The research carried out during the design phase gets tested in the construction site: this is the phase of experimentation and verification, this is when it is possible to identify new problems, solve them, and process them in order to understand if the idea behind the project can become a possible construction system.
Program. All the structural investigations and the subsequent formal choices had to deal with the program and the specific requirements of the single-family house typology, as well as with the needs of those who now live there. The houses, belonging to two sisters, have similar dimensions but are very different in their distribution and inner spatial relationships.
The Cat House has an orthogonal and very compact structure, in which the slabs define a sequence of external micro-environments that filter the passage towards the inside of the house. There a double-height hall connects the different levels. The heart of the house, therefore, acts as a scenographic distribution element and can be perceived from every room.
The structure of the Dog House develops around a central patio, an empty core that serves as an inner courtyard whose access is mediated by a sequence of spaces defined by the radial arrangement of the slabs. Even the internal rooms, on the ground floor, are arranged radially and always have direct contact with both the garden and the inner courtyard. On the first floor, on the other hand, the irregular layout of the structural panels produces less predictable internal and external spaces. Both bedrooms open onto a large terrace overlooking the empty interior of the house, an intimate space, closed to the outside and the nearby street.
In both buildings, the load-bearing structure plays a scenographic role and defines the essence of the two houses. The slabs, with the materiality of granite or with the color of the concrete, define and give character to the spaces. In the Cat House, the regular arrangement of the panels conveys rigor and produces a sense of closure and finiteness of the space; the structural elements appear as fragments inside the rooms, as formal accents capable of playing with light and color.
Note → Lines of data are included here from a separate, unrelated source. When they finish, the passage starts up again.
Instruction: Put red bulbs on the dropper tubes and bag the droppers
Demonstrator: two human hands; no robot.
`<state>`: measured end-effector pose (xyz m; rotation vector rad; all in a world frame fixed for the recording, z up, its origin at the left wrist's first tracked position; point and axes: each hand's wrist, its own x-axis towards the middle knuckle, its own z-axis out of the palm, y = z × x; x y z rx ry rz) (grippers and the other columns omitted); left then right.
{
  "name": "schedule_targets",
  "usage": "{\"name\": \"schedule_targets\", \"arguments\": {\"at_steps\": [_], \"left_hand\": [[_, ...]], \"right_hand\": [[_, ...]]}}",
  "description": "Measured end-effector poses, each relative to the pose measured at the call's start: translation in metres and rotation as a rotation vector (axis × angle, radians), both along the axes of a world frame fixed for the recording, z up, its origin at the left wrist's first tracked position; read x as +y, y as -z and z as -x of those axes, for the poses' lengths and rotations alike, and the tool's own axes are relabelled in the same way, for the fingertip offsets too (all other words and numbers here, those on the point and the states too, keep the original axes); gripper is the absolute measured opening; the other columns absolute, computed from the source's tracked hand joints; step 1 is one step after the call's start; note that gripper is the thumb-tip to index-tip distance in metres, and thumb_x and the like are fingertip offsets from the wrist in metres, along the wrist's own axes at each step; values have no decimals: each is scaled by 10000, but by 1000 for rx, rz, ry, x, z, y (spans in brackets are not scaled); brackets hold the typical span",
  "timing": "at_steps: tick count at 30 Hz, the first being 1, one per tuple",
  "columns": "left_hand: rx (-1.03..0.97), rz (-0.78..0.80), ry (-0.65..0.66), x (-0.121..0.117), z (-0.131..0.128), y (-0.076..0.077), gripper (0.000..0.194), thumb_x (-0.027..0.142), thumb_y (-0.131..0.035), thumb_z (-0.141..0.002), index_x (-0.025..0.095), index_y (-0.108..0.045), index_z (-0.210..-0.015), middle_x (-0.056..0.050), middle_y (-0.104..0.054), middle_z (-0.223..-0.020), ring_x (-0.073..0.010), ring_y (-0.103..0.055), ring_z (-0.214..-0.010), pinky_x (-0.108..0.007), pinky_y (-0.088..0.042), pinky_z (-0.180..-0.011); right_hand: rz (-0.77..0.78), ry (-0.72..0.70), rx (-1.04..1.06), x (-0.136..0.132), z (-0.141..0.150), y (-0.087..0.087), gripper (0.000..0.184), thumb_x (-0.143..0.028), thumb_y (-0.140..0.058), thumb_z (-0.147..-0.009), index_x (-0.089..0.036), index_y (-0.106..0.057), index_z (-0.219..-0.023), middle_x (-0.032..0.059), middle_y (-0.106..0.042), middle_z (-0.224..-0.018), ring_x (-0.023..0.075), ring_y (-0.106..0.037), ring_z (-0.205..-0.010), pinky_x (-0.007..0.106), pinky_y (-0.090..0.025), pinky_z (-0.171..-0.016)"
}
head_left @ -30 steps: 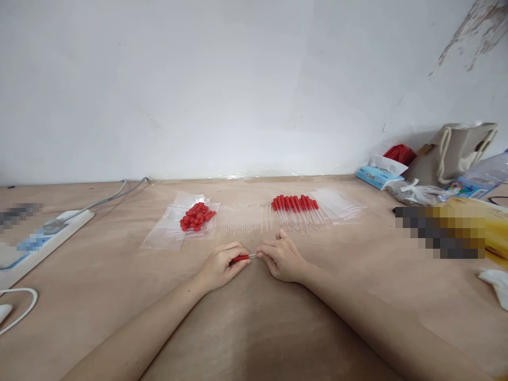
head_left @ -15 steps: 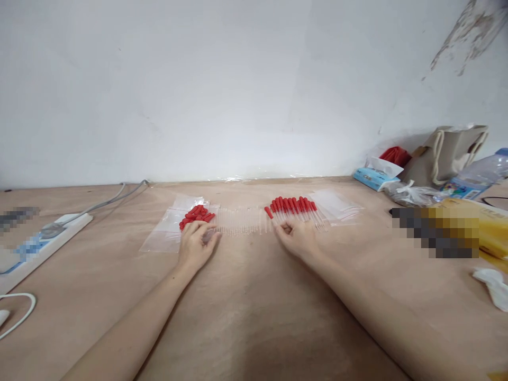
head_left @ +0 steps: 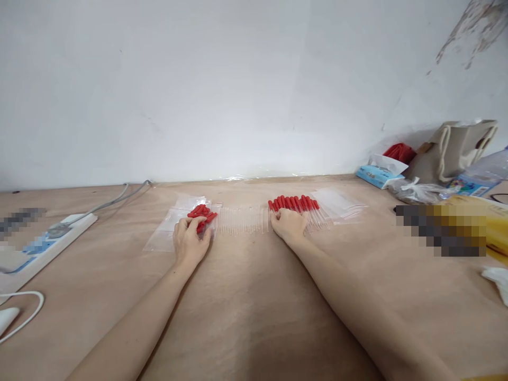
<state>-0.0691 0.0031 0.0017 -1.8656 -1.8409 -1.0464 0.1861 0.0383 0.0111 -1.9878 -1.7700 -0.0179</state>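
Observation:
My left hand [head_left: 189, 239] rests on a clear plastic bag [head_left: 169, 233] and its curled fingers close on one of the loose red rubber bulbs [head_left: 203, 212] piled there. My right hand [head_left: 289, 224] lies with fingers curled at the near end of a row of droppers with red bulbs [head_left: 296, 203]; whether it holds one is hidden. Between the hands lies a row of bare clear glass tubes [head_left: 244, 219].
A white power strip [head_left: 47, 239] with a grey cable lies at the left, a white cord at the near left edge. At the right stand a tissue pack [head_left: 379, 173], a canvas bag [head_left: 456, 148], a plastic bottle [head_left: 482, 172] and a yellow packet [head_left: 496, 227].
A second ago both hands held one dropper together near me. The dropper has been laid in the row. My left hand has since reached the bulb pile, my right hand the dropper row.

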Motion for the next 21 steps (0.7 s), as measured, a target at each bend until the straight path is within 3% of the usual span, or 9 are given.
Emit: {"name": "schedule_targets", "arguments": {"at_steps": [6, 10, 16, 21], "left_hand": [[23, 33, -5, 3, 1, -1, 261, 297, -564, -713, 202, -610, -951, -53, -503, -857, -214, -506, -815, -317, -418, -753], [38, 57, -2, 5, 4, -2, 237, 295, -540, -727, 200, -620, -929, -46, -515, -832, -204, -521, -783, -302, -421, -724], [50, 98, -38, 5, 6, -4, 222, 312, -529, -733, 220, -630, -908, -30, -544, -845, -189, -541, -763, -276, -417, -646], [98, 105, -31, 6, 5, -4, 201, 309, -532, -736, 229, -638, -888, -25, -551, -810, -200, -541, -788, -287, -405, -678]], "right_hand": [[-47, 9, -40, -1, -2, -2, 346, -374, -362, -823, -173, -619, -709, 72, -653, -685, 194, -575, -663, 380, -200, -753], [-91, -57, -70, -5, 1, -3, 288, -339, -386, -812, -186, -624, -757, 63, -657, -717, 188, -570, -695, 372, -196, -757], [5, -68, -146, -7, 3, -1, 272, -336, -433, -767, -167, -643, -739, 96, -649, -703, 216, -571, -693, 394, -210, -753], [23, -67, -173, -6, 7, -2, 274, -291, -420, -766, -132, -636, -713, 116, -640, -668, 219, -574, -646, 400, -225, -749]]}}
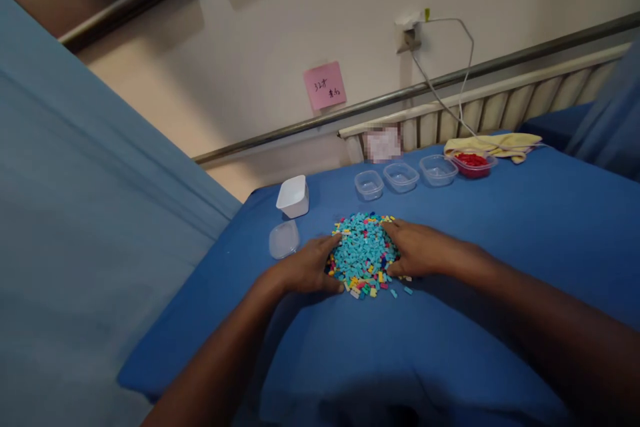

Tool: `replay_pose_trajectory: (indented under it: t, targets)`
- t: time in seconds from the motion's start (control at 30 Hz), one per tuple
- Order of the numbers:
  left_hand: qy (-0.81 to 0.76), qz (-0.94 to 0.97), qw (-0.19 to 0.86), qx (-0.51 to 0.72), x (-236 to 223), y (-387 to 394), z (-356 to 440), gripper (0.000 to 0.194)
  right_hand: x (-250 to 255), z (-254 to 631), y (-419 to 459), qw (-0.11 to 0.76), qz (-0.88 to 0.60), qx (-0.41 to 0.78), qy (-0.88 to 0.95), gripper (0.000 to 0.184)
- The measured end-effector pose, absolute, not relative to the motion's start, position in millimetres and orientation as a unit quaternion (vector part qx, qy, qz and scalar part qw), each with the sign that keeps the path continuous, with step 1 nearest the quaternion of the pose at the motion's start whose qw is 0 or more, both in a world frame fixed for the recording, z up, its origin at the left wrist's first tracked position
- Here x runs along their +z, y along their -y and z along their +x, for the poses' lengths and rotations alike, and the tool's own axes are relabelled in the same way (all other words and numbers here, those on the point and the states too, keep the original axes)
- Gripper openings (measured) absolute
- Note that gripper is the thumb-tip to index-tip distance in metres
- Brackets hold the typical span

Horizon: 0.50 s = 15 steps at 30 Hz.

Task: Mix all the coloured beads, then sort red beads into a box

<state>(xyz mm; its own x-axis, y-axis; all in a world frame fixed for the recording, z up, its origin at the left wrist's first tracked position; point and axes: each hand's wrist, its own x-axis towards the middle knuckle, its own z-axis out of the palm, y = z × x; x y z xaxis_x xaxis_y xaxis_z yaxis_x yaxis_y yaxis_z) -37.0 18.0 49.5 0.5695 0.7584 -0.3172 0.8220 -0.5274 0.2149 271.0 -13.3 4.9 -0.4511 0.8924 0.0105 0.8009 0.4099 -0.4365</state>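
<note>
the left hand (307,267) and right hand (417,250) lie flat and open on the worktop (500,267), palms turned inward, cupping the pile of beads (364,253) from either side; neither grips anything, the fingers just press against the pile's edges. the pile sits in the middle of the blue cloth, mostly turquoise with yellow, pink, red and white pieces mixed in, and a few strays lie loose at its near edge.

as for progress, it looks early: only the red tub (473,163) at the far right holds sorted pieces, while the three clear tubs (403,177) beside it appear empty. a white tub (293,197) and a clear lid (283,239) sit to the left of the pile, also without beads as far as can be seen. nearly all the pile seems unsorted.

room is good to the right and towards the person, where the cloth is bare. the left edge of the worktop runs close past the lid, so that side is tight. behind the tubs lie a yellow cloth (495,143) and a white cable (450,107).
</note>
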Motion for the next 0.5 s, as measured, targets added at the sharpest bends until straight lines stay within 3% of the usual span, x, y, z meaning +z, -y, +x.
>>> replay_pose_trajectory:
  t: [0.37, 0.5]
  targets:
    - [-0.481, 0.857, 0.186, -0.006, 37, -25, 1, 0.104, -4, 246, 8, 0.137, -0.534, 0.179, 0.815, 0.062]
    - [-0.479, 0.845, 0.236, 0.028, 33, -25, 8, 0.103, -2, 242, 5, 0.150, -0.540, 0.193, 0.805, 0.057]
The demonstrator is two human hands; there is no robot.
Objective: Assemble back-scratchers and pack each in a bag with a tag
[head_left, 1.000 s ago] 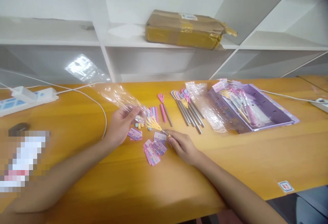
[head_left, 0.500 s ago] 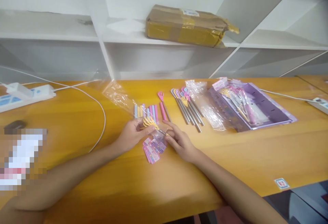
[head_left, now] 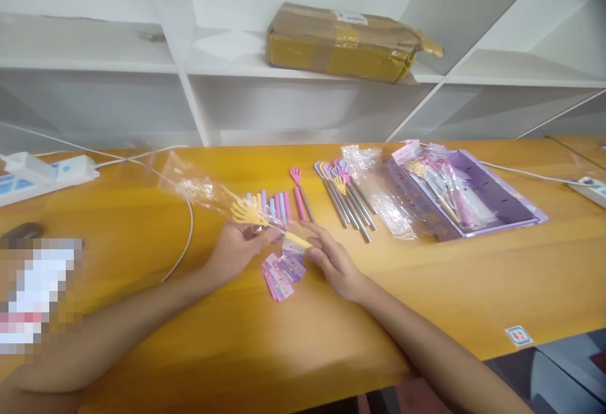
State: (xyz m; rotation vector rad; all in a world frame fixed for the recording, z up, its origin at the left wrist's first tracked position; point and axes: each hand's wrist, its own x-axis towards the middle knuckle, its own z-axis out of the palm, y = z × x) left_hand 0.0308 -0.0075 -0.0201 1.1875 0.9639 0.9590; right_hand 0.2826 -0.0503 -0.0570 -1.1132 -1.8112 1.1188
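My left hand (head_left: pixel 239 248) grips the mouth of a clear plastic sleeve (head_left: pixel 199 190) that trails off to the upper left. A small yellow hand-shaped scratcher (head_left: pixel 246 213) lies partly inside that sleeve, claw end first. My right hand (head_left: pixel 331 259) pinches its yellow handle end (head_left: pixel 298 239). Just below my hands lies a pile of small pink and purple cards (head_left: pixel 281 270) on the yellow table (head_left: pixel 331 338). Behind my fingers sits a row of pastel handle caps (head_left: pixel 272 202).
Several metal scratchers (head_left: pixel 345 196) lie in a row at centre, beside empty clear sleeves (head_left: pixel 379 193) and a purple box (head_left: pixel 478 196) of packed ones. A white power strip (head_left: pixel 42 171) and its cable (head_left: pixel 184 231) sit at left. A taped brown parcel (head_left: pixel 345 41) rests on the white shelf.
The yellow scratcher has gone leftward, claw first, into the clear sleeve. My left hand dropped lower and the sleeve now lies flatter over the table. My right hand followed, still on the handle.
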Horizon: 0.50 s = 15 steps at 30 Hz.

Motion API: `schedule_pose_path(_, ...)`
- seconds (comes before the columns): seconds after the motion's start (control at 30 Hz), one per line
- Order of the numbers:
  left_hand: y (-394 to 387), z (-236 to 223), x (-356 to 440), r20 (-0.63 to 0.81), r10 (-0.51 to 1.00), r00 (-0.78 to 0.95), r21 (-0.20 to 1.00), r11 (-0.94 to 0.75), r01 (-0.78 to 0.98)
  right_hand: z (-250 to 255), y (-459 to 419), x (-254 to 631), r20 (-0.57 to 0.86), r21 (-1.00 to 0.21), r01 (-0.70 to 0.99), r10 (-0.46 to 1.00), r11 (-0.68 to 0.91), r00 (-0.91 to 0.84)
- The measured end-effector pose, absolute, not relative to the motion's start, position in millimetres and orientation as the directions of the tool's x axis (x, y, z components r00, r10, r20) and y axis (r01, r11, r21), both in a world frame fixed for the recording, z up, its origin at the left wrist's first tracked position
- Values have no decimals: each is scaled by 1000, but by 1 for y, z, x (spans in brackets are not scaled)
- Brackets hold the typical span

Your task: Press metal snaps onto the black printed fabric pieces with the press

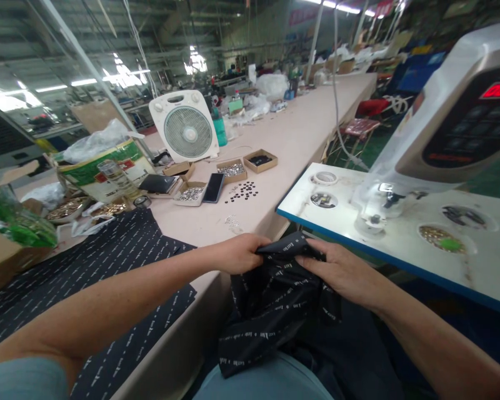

In the Dog House, on the other hand, the radial structure of the first level contrasts with the necessary irregularity in their arrangement on the other two levels, hinting at an unfinished system and spaces that can change and evolve.
If the granite and concrete structural elements convey a sense of permanence, the wooden partitions let one perceive the possibility that time will lead to their transformation and potential dissolution. The building contains and foresees the image of ruin, the only things that will be able to resist will reveal the essence of the project.